A police officer pulls over a speeding driver. The driver explains the reason they were driving so fast is because of a serious medical emergency. Hearing this, the officer makes a discretionary decision. The decision is not to issue a speeding ticket.

The law on speeding is unambiguous, and police officers are supposed to enforce the law. On this occasion, it seems, the police officer has not done their job properly.

This is however not the view taken by Professor Peter Hupe, a Visiting Fellow at Oriel College who is currently writing a new book on street-level policy implementation while working from Oxford University’s Centre for Socio-Legal Studies.

Professionals in public service such as police officers, Hupe says, have the freedom to exercise discretion in adapting written laws and policies to the real world. Those formal texts get their final substance and form in real-world scenarios involving real people. The nature of the scenarios, Hupe argues, can legitimately influence the shape the enforcement of law and the implementation of policy takes, such as in the case of the driver giving a compelling reason for speeding.

Hupe studied Political Science at VU Amsterdam and later wrote a doctoral dissertation on policy formation at Leiden University. At Erasmus University Rotterdam he taught and studied the politics of the state in action for 31 years.

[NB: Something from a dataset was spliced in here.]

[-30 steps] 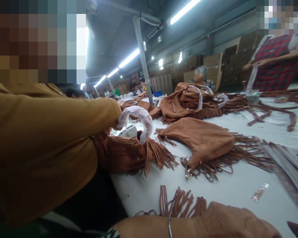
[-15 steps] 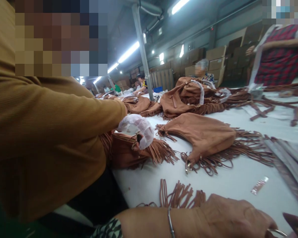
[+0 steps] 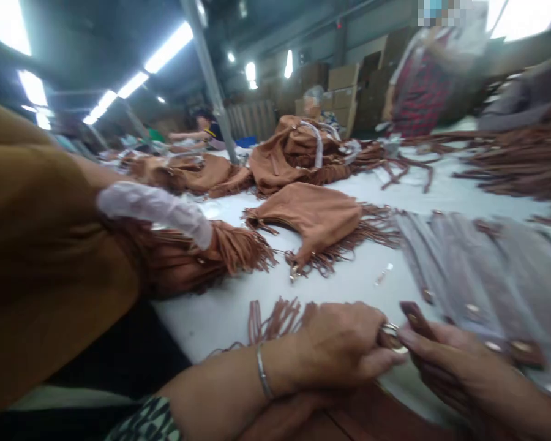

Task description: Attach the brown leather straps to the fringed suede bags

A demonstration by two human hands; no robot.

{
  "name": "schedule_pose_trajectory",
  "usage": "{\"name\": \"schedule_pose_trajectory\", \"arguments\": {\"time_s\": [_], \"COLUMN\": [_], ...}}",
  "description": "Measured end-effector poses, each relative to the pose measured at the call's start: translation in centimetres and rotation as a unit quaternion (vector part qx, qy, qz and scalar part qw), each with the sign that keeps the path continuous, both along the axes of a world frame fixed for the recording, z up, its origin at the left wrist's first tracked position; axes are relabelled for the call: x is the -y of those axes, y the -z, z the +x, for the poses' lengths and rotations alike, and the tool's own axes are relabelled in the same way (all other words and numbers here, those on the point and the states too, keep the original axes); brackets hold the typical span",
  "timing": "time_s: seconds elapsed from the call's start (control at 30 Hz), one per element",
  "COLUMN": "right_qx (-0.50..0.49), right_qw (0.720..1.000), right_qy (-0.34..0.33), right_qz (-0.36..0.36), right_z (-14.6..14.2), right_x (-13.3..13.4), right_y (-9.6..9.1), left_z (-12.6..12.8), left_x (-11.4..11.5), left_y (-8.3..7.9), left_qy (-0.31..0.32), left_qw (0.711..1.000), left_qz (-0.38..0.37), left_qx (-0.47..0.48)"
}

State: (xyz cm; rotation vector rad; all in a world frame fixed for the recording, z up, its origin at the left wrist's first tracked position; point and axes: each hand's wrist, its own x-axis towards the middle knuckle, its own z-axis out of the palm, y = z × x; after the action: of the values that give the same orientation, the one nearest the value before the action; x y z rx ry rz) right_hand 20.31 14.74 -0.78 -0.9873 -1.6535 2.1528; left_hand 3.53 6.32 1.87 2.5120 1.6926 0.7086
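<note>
Near the front of the white table (image 3: 229, 306), my left hand (image 3: 344, 343), with a bangle at the wrist, is closed on a shiny metal ring (image 3: 397, 346). My right hand (image 3: 468, 361) pinches the end of a dark brown leather strap (image 3: 416, 318), right beside the ring. Whether the strap passes through the ring I cannot tell. Below my left forearm lies a brown suede bag (image 3: 298, 422), partly hidden by the arm. Brown fringe (image 3: 275, 318) shows just behind that forearm.
A fringed bag (image 3: 321, 211) lies mid-table, with a small packet (image 3: 384, 274) nearby. Wrapped straps (image 3: 468, 263) are at right. A co-worker's mustard sleeve (image 3: 41, 202) fills the left, beside a bag (image 3: 174, 263) with a wrapped handle. More bags (image 3: 275, 156) are piled behind.
The view has swung to the right, so table items appear farther left. My right hand with the strap end has come into view, and my left hand now shows fully.
</note>
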Motion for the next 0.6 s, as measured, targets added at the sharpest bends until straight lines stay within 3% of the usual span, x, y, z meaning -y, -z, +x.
{"name": "schedule_pose_trajectory", "arguments": {"time_s": [0.07,0.2,0.37,0.6], "right_qx": [-0.01,-0.038,-0.049,-0.044], "right_qw": [0.999,0.996,0.996,0.999], "right_qy": [0.028,0.058,0.056,-0.003], "right_qz": [-0.042,-0.052,-0.055,-0.022], "right_z": [0.3,-0.1,0.0,0.3], "right_x": [1.0,1.5,1.6,1.4], "right_y": [-0.9,-2.1,-2.2,-2.5], "left_z": [0.0,-0.2,-0.1,-0.6], "left_x": [0.3,0.2,0.3,0.1], "left_y": [0.1,0.6,0.7,0.9], "left_qy": [-0.008,-0.026,0.015,0.073], "left_qw": [0.999,0.996,1.0,0.991], "left_qz": [-0.025,-0.053,0.0,0.07], "left_qx": [0.046,0.067,-0.006,-0.084]}}
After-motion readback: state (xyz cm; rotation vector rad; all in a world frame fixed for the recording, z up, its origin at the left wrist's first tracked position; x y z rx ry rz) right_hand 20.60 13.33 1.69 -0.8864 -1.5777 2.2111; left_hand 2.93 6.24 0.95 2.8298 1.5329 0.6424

A semi-retired scholar in public administration, Hupe is now a visiting professor at the Public Governance Institute, KU Leuven. Early in his career and before his doctorate, he worked in the Dutch national civil service, where for a time he was the head of a policy advisory unit. There, he says, he discovered the “relevance of policy implementation.”

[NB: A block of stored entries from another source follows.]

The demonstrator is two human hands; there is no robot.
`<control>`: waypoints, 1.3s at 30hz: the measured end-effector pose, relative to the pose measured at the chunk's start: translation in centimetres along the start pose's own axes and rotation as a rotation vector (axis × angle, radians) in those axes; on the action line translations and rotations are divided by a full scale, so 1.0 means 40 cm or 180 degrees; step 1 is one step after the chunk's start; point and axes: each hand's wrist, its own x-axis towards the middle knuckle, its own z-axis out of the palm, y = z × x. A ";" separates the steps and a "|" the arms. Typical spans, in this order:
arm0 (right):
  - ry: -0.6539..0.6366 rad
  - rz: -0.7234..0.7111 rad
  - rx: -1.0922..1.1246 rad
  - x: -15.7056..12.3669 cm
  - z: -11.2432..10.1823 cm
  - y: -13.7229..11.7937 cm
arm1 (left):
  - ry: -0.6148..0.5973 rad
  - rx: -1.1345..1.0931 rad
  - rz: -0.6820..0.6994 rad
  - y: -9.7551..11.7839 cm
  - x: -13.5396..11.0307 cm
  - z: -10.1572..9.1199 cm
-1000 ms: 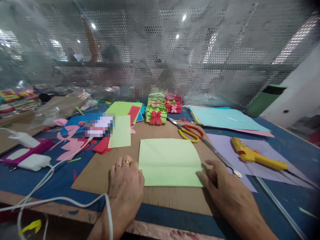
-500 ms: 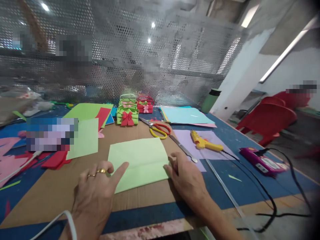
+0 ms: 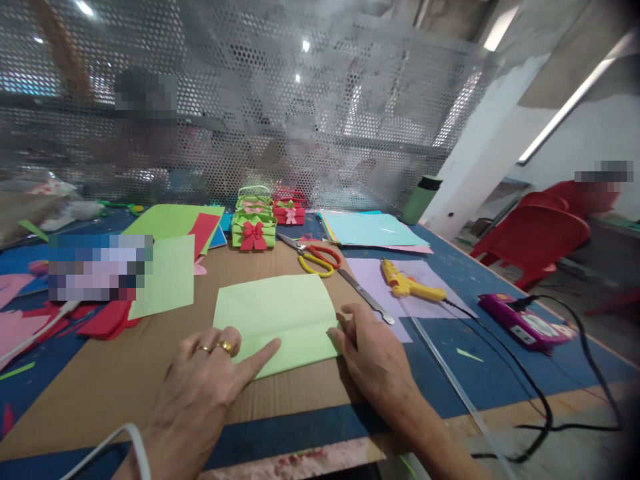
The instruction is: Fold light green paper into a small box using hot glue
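A light green sheet point(image 3: 280, 307), folded over at its near side, lies on brown cardboard before me. My left hand point(image 3: 205, 377) rests over its lower left corner, thumb stretched out along the folded strip and pressing on it. The other fingers of that hand are bent, with rings on two of them. At the right edge my right hand point(image 3: 375, 353) has thumb and bent fingers closed on the sheet. Just beyond the sheet are scissors point(image 3: 313, 257) with red and yellow handles and a narrow metal blade tool point(image 3: 367, 297).
A yellow glue gun point(image 3: 413, 283) lies on lilac sheets, its cord running to a purple power unit point(image 3: 523, 327). Small green bags point(image 3: 254, 230) with bows stand at the back. Coloured sheets point(image 3: 375, 230) and a green bottle point(image 3: 421, 200) are back right. Red scraps point(image 3: 107, 320) lie left.
My left hand has moved to the right, its thumb sliding along the folded strip towards the middle. My right hand has stayed at the sheet's right edge.
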 end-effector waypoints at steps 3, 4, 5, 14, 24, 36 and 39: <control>0.0007 -0.0025 0.0073 -0.003 0.001 0.006 | -0.0016 0.0076 0.0061 -0.006 0.001 0.012; 0.0019 -0.0040 0.0139 -0.004 0.001 0.008 | -0.0061 0.0081 0.0050 -0.007 0.003 0.012; 0.0030 -0.0060 0.0232 -0.005 0.000 0.011 | -0.0084 0.0069 0.0061 -0.006 0.005 0.010; -0.0039 0.0060 0.0312 -0.002 -0.003 0.010 | -0.0433 0.0026 -0.0060 0.011 0.024 -0.035; -0.0122 0.0163 0.0116 0.009 -0.006 0.001 | -0.0236 0.0096 0.0144 -0.002 0.013 -0.010; -0.0135 0.0195 -0.0104 0.008 -0.006 -0.005 | -0.0217 -0.0211 -0.0107 0.015 0.015 -0.033; -0.0143 0.0201 -0.0147 0.010 -0.007 -0.007 | -0.0141 -0.0338 -0.0109 0.021 0.017 -0.040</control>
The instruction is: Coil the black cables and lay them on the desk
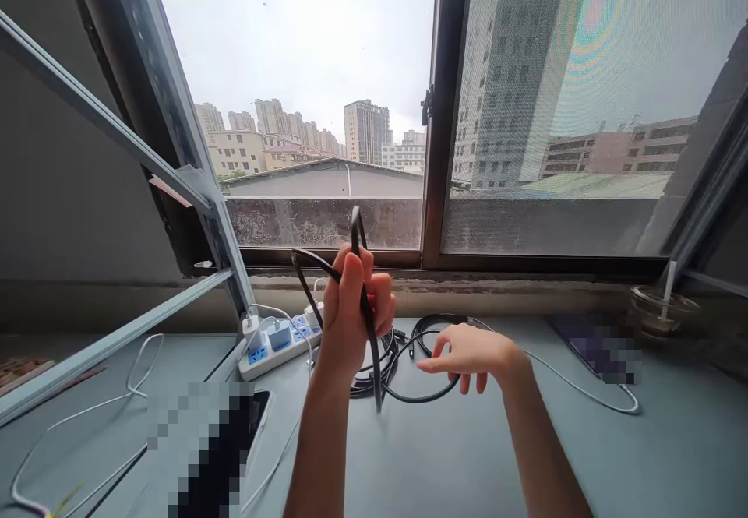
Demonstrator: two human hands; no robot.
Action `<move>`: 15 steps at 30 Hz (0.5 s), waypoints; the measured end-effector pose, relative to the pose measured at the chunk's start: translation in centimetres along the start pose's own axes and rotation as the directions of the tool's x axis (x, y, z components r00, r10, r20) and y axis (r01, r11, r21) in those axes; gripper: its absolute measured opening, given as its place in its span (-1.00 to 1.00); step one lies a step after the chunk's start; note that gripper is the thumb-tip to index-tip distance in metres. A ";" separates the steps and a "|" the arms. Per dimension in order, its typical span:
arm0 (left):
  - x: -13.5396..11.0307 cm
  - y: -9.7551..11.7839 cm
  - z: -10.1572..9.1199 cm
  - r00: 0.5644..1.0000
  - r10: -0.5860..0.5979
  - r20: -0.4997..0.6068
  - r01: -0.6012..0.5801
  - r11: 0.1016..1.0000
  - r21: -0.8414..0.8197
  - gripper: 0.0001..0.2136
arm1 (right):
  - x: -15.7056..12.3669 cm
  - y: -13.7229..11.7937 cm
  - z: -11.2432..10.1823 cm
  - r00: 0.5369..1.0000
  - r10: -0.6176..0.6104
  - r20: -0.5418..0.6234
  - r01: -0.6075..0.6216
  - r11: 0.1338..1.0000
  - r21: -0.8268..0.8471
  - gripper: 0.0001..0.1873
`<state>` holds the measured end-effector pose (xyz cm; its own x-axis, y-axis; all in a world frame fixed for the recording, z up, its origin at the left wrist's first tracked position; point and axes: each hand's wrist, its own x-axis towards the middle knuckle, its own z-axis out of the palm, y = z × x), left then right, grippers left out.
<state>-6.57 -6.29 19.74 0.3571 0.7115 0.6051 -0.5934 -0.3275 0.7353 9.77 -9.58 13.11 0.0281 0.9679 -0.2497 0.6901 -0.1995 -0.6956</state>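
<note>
My left hand (351, 308) is raised above the grey desk (444, 463) and is closed round a black cable (367, 323). The cable loops above my fist and one end hangs down past my wrist. More of the black cable lies in loose coils (409, 370) on the desk just behind and below my hands. My right hand (467, 354) hovers over those coils with fingers spread and pointing left, holding nothing.
A white power strip (274, 343) with white chargers plugged in lies left of my hands. White cables (87, 417) trail over the desk on both sides. A blurred device (596, 347) and a plastic cup (663, 308) sit far right. A window (444, 113) runs behind the desk.
</note>
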 end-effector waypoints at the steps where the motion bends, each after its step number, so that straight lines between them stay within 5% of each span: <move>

Generally the study of government focuses on the legislative process, legal documents and public policies. But Hupe believes it is also necessary to observe and understand the behaviours and decisions of the public servants responsible for enforcing laws and implementing policies, in relation to those whom the laws and policies concern, such as teachers with their pupils and medical practitioners with their patients.

“I’m trying to say,” Hupe says, “you should … of course study the documents very seriously, go into the files and the dossiers of the topics you are interested in. But next to that you should leave the desk, go into the world [and] have interviews with and observe the people who are supposed to implement those texts.”

Because of the many discretions exercised by professionals in public service, what is realised on the ground, through the implementation of policy, is often not the same outcome as official policy would dictate. “In a way there are two worlds,” Hupe says, the world of written policy and then the world as it really is.

But maybe, this isn’t such a terrible thing, Hupe suggests. The idea of total command and control from government through the rigorous enforcement of law and policy has the signature of authoritarianism, Hupe says.

At the same time, it is “a fiction,” he adds — “I am convinced of that.” The two worlds can never be brought into complete alignment, since it is impossible to control everything from the centre.

“What you want,” Hupe argues, “is a kind of relative autonomy of professionalism in public service, making sure that there are people still thinking, institutions still working [and] functioning as a kind of counterweight to power vis-à-vis the authoritarian wish to command and control.”

“More and more I’m thinking of the usefulness of this two worlds phenomenon,” he adds. “Because the one world can function as a check on the other world.”